A vez dos ricos

Quando houve no Brasil a vez dos pobres? Nunca, embora sempre presente nos discursos e nas propostas. E é isso que facilita a perpetuação do status quo com as reformas liberais que tentam decalcar o modelo chileno gestado na ditadura de Pinochet. A concepção se funda num sistema que consolida a desigualdade, e o que parece incrível no caso chileno de um país várias vezes governado por socialistas ou tidos como tal, uma socialdemocracia a praticar um falso estado de bem estar social, o que justifica a rebelião recente.

Norberto Bobbio, um dos maiores filósofos do Direito, num dos seus derradeiros livros que versavam sobre direita e esquerda, acentuou que aos primeiros caberia lutar pela liberdade e aos socialistas pela igualdade. Não se trata do mito igualitário, mas de uma evolução constante na melhora dos níveis de inserção social, confrontável no caso brasileiro na pesquisa de amostra domiciliar contínua do IBGE.

E as instituições?

Repete-se, no plano das instituições, a questão dos desníveis e as manifestações do fim de semana, contra excessos do Poder Judiciário, é uma deformação da Carta a que tanto se apegam os ministros para justificar suas decisões, como se deu na questão da prisão pós segunda instância.

Está contaminado o sistema de freios e contrapesos com o poder discricionário assumindo verticalmente uma força sem precedentes, e muitas delas, como a mais recente do presidente Dias Toffoli sobre os dados sigilosos do Banco Central, em parte mais um entrevero com a Procuradoria da República. Pelo jeito vamos ter que viver outro processo constituinte para um ajuste mais equilibrado dos poderes e evitar as deformações básicas do ciclo atual visíveis na judicialização da política e na politização da justiça.

Emulação portuária

Nos anos 50, governo Munhoz da Rocha, Paranaguá bateu Santos como porto cafeeiro em escala mundial, a despeito da logística deficiente com a Estrada do Cerne, criada por Manoel Ribas, mais a partir de Curitiba, a Graciosa até chegar ao terminal. Obviamente os caminhões eram de menor porte e de limites extremos na carga. Pois agora, consolidado o nosso porto como o maior em granéis, estamos ameaçando nos tornar no maior espaço para cargas clandestinas, mas frequentes, de cocaína e outros tóxicos. Estamos em segundo lugar no ranking, percebendo-se que o sucesso nas apreensões apenas indica que vale a pena neste ano o risco da apreensão de 13 toneladas, que no ano anterior foi de 5, pelo vulto certamente incalculável das remessas não contidas. Considerando as dimensões do complexo portuário de Santos dá para imaginar aquilo que burla a fiscalização.

Polarização

Tanto Lula como Bolsonaro são interessados na polarização que evitaria a presença de outras tonalidades no processo eleitoral futuro. Normalmente, quando isso se dá com facções bem fundadas o pleito cresce, como tivemos aqui em Curitiba, em 1985, na disputa prefeitural entre Jaime Lerner e Roberto Requião, que afinal galvanizavam as tendências ideológicas e históricas daquele momento. Havia outra opção, representada pelo ex-governador Paulo Pimentel, que tinha como vice o ex-prefeito Ivo Arzua. Apesar dessa densidade política a votação ficou entre Lerner e Requião, embora a representatividade da opção alternativa.

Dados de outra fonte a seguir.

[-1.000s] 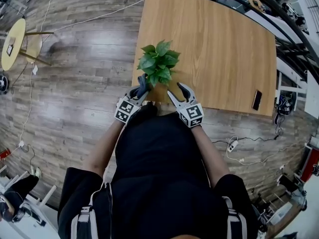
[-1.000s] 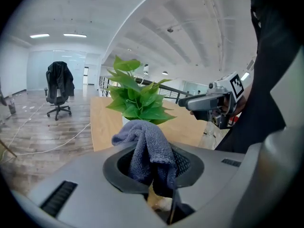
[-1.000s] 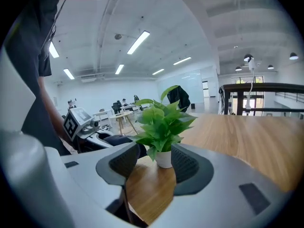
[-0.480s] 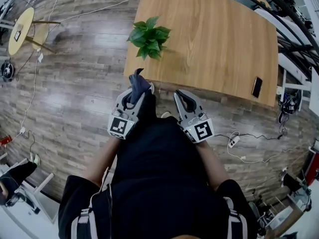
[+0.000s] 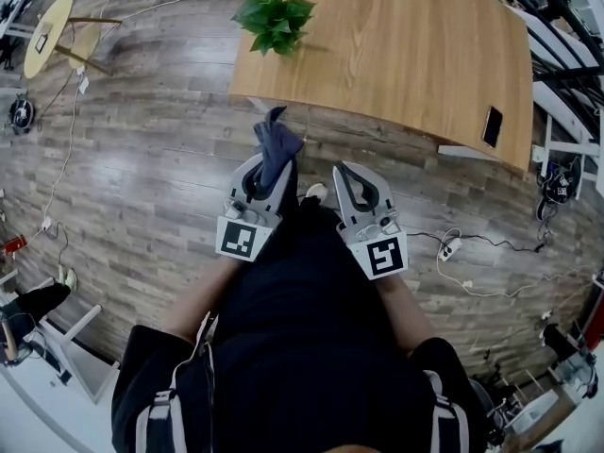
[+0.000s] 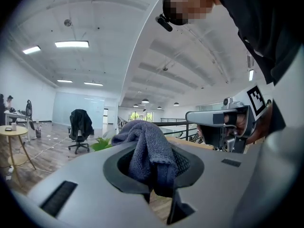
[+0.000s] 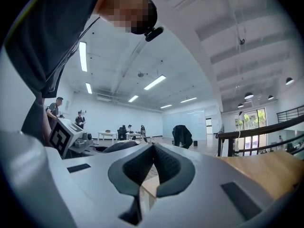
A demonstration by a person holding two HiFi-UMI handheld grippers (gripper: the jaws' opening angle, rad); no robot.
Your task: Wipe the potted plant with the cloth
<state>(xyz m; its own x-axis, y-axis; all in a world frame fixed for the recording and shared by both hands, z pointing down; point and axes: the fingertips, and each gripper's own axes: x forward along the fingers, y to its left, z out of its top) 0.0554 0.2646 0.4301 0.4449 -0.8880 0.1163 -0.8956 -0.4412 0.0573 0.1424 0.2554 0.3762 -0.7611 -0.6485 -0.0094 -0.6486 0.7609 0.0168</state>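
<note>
Clamping the cloth (image 5: 277, 142) in its closed jaws, the left hand-held gripper (image 5: 268, 166) holds it by a bunched fold so that a loose tuft stands out past the tips, ready, I judge, to be drawn over leaves; the left gripper view shows the weave pinched tight between the pads; the right hand-held gripper (image 5: 343, 172) has its jaws pressed together on nothing, and they have just been closing; it sits beside the left one, both tucked close to the torso, over the floor rather than the surface (image 5: 406, 55); the plant (image 5: 275, 11) stands at the near left corner of that surface, well apart from both, so no wiping is under way; its pot is hidden under the leaves from above, so I cannot tell its make; compared with a second ago, both have drawn back from the edge of the surface, where they flanked the plant with the right jaws wide apart; now the right is closed, the cloth stays in the left, and the plant lies far up the head view, perhaps because the person has stepped back.
</note>
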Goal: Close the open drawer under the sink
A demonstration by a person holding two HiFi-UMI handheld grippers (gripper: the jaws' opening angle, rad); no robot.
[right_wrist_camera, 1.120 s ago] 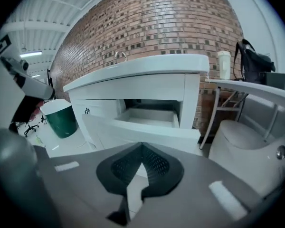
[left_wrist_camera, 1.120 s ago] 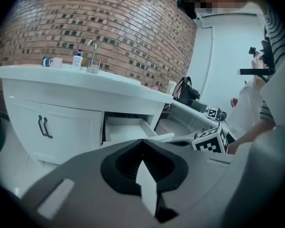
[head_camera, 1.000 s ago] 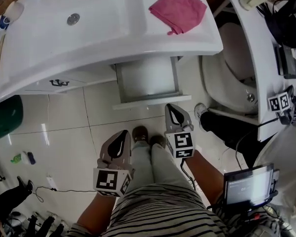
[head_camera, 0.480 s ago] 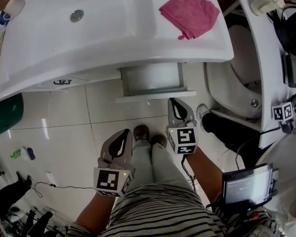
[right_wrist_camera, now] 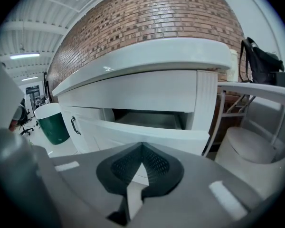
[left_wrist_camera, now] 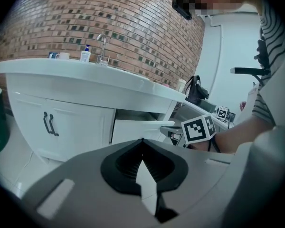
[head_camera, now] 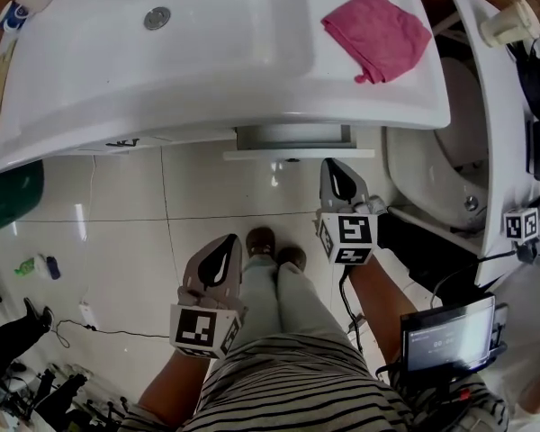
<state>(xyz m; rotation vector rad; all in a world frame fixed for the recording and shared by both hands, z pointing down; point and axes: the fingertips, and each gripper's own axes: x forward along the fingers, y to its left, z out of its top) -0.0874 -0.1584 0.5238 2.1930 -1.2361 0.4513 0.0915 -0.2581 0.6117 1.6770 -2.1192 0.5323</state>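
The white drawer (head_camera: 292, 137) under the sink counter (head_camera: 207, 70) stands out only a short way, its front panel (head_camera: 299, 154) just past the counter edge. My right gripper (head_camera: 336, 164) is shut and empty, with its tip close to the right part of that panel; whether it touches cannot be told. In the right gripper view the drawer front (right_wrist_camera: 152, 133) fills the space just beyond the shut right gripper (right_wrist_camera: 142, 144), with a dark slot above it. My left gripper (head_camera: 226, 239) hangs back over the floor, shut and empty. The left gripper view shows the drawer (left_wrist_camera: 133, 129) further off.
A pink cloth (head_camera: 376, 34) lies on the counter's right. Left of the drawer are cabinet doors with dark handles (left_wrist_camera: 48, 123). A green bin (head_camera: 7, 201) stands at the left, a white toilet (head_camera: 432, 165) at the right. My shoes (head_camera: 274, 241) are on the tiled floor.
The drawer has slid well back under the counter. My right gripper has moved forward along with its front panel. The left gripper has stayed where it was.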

Como a repetição da história se dá como farsa na observação de Marx corrigindo Hegel deve-se considerar que, dependendo do tom do embate, e que aparenta radicalidade, a entropia acabe abrindo espaço a um novo agente. O fato é que o antilulismo e o anti PT, mais a força da Lava Jato, privilegiaram Bolsonaro. É verdade que no momento o ex-presidente sentenciado é favorecido com a aura do martírio da prisão, e Jair Bolsonaro sofre os inevitáveis desgastes de uma gestão confusa, mas de repente com uma virada na economia pode recuperar-se.

Lula já está percorrendo o país e em Recife voltou a atacar Sergio Moro e a Lava Jato, que apuraram pelo menos parte dos seus desvios. Se uma reversão na economia acontecer, como se deu com FHC no plano real, as possibilidades de reeleição aumentam. O ideal seria que tivéssemos tantos candidatos como na primeira eleição pós ditadura, cada um ocupando uma tonalidade no espectro ou pelo menos a aparentando.